• [Work required]
Write out the data again exactly, skipping every picture.
┌─ Data block
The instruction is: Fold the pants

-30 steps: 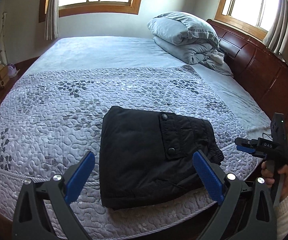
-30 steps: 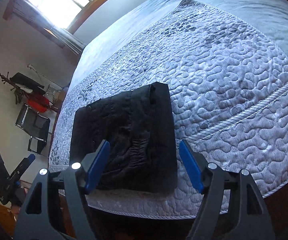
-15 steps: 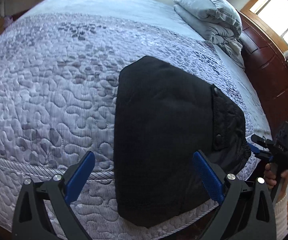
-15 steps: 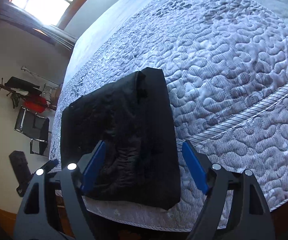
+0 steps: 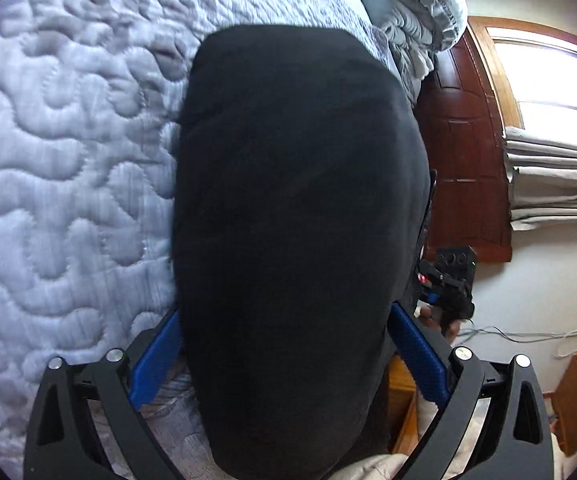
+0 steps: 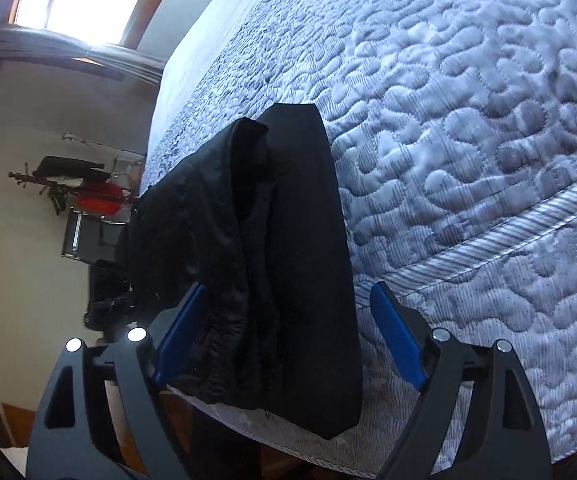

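The black pants (image 5: 296, 208) lie folded into a thick bundle on the quilted bed, near its front edge. My left gripper (image 5: 284, 348) is open, its blue fingers (image 5: 156, 356) straddling the near end of the bundle. My right gripper (image 6: 288, 332) is open too, its blue fingers (image 6: 396, 336) on either side of the bundle's other end (image 6: 272, 264), where the layered folds show. The right gripper also shows in the left wrist view (image 5: 444, 292), beyond the pants. Neither gripper is closed on the cloth.
The grey quilted bedspread (image 5: 60, 184) covers the bed (image 6: 468, 120). A folded grey duvet (image 5: 412, 4) lies at the head by the dark wooden headboard (image 5: 464, 160). A chair and coat rack (image 6: 84, 200) stand by the wall past the bed's edge.
Both grippers moved in close and low over the pants from opposite ends, so their open fingers now straddle the bundle. The pants have not moved.
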`<state>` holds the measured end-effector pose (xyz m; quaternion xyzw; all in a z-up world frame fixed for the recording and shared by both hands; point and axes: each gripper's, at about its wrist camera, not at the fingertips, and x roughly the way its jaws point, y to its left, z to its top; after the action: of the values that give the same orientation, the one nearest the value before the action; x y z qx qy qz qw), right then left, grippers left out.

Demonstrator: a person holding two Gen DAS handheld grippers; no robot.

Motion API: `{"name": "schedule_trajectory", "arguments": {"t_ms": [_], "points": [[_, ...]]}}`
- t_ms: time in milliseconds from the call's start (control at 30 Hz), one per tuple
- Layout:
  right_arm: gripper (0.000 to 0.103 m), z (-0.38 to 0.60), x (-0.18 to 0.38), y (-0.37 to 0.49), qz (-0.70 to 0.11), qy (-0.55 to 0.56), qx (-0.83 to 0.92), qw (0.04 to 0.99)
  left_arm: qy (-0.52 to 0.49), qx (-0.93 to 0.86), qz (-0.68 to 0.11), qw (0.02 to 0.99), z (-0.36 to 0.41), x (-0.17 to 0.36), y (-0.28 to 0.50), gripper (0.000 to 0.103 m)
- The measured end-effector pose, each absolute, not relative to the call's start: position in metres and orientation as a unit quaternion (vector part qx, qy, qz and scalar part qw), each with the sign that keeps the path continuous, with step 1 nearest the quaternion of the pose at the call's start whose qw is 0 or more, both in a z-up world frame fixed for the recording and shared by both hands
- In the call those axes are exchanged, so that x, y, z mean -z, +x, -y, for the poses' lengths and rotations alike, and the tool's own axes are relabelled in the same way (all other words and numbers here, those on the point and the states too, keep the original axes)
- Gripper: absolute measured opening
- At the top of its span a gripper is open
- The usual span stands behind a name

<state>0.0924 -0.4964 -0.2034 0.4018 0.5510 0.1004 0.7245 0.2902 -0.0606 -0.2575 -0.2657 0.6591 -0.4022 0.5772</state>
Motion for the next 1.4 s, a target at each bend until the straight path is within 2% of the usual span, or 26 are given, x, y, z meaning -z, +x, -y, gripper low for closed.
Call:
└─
• [Result of the task]
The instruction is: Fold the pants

-30 steps: 
-30 steps: 
-15 steps: 
-15 steps: 
+0 steps: 
+0 steps: 

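The black pants (image 5: 296, 208) lie folded into a thick bundle on the quilted bed, near its front edge. My left gripper (image 5: 284, 348) is open, its blue fingers (image 5: 156, 356) straddling the near end of the bundle. My right gripper (image 6: 288, 332) is open too, its blue fingers (image 6: 396, 336) on either side of the bundle's other end (image 6: 272, 264), where the layered folds show. The right gripper also shows in the left wrist view (image 5: 444, 292), beyond the pants. Neither gripper is closed on the cloth.
The grey quilted bedspread (image 5: 60, 184) covers the bed (image 6: 468, 120). A folded grey duvet (image 5: 412, 4) lies at the head by the dark wooden headboard (image 5: 464, 160). A chair and coat rack (image 6: 84, 200) stand by the wall past the bed's edge.
Both grippers moved in close and low over the pants from opposite ends, so their open fingers now straddle the bundle. The pants have not moved.
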`<state>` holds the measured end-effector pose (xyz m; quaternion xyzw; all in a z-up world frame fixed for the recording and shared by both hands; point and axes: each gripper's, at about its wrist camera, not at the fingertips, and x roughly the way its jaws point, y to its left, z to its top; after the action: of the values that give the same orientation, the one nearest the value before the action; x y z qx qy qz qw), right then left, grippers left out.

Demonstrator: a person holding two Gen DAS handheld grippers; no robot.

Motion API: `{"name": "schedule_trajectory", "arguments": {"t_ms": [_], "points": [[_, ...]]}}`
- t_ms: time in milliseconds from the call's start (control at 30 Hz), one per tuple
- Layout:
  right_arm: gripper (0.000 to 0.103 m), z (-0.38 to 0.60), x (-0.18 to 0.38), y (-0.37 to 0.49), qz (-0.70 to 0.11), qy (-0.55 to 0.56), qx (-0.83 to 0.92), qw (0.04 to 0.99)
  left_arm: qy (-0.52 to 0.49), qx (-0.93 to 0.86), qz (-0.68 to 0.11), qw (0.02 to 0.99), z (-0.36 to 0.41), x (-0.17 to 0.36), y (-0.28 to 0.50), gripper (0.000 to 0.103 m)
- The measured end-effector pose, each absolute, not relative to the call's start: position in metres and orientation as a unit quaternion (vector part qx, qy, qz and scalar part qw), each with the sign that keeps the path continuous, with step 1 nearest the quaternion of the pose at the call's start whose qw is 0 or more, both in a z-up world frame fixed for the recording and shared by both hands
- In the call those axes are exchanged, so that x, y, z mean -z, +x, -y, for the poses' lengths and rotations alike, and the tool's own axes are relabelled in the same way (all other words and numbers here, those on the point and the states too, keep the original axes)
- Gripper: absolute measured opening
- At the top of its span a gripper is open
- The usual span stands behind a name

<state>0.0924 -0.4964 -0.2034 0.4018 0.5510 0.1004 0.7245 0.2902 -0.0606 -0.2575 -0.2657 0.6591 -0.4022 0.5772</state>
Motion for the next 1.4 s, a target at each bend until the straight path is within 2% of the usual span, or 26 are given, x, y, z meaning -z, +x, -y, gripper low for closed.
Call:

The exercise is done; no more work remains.